Pick D42933 back up, and make NSInteger/NSUInteger with %zu/%zi specifiers on Darwin warn only in pedantic mode. The default -Wformat recently started warning for the following code because of the added support for analysis for the '%zi' specifier.

NSInteger i = NSIntegerMax;
NSLog(@"max NSInteger = %zi", i);

The problem is that on armv7 %zi is 'long', and NSInteger is typedefed to 'int' in Foundation. We should avoid this warning as it's inconvenient to our users: it's target specific (happens only on armv7 and not arm64), and breaks their existing code. We should also silence the warning for the '%zu' specifier to ensure consistency. This is acceptable because Darwin guarantees that, despite the unfortunate choice of typedef, sizeof(size_t) == sizeof(NS[U]Integer), the warning is therefore noisy for pedantic reasons. Once this is in I'll update public documentation.

Related discussion on cfe-dev:
http://lists.llvm.org/pipermail/cfe-dev/2018-May/058050.html

rdar://36874921&40501559

Diff Detail

Event Timeline

jfb created this revision.May 23 2018, 3:07 PM
test/FixIt/fixit-format-ios-nopedantic.m
22

maybe i'm missing smth, but i don't see any verification in this test.

jfb marked an inline comment as done.May 23 2018, 3:28 PM
jfb added inline comments.
test/FixIt/fixit-format-ios-nopedantic.m
22

-Werror makes the test fail if something is reported.

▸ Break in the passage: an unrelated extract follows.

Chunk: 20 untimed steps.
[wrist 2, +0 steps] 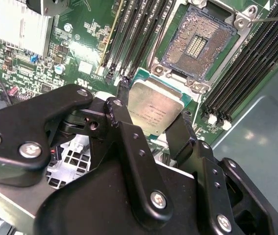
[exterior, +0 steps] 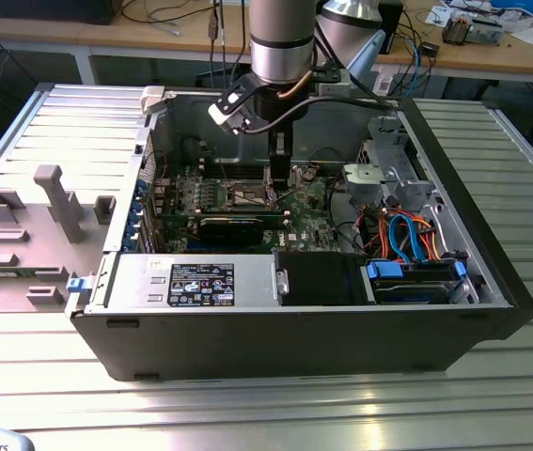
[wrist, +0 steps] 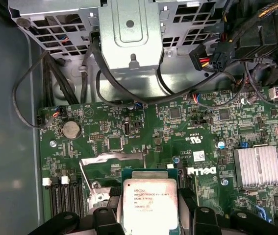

jfb edited the summary of this revision. (Show Details)May 23 2018, 3:42 PM
ahatanak added inline comments.May 24 2018, 9:41 AM
test/SemaObjC/format-size-spec-nsinteger.m
19

This test looks identical to test/SemaObjC/format-size-spec-nsinteger-nopedantic.m except for the CHECK lines. You can probably merge the two files if you separate the CHECK lines from the lines that call NSLog (see test/Sema/format-strings-darwin.c for example).

jfb updated this revision to Diff 148467.May 24 2018, 1:13 PM
jfb marked an inline comment as done.
  • Merge format-size-spec-nsinteger
jfb marked an inline comment as done.May 24 2018, 1:14 PM
jfb added inline comments.
test/SemaObjC/format-size-spec-nsinteger.m
19

Cute, I didn't know about this pattern.

This is relaxing -Wformat and making users instead write -Wformat-pedantic to get the strong guarantees, which is the opposite of what I thought the consensus was. Have I misunderstood something?

include/clang/Analysis/Analyses/FormatString.h
263–266

If we're going to update this, can you fix the parameter names to be in line with the coding conventions?

lib/Sema/SemaChecking.cpp
6613–6617

These identifiers also need some love to match the coding conventions. Happens elsewhere in this patch as well.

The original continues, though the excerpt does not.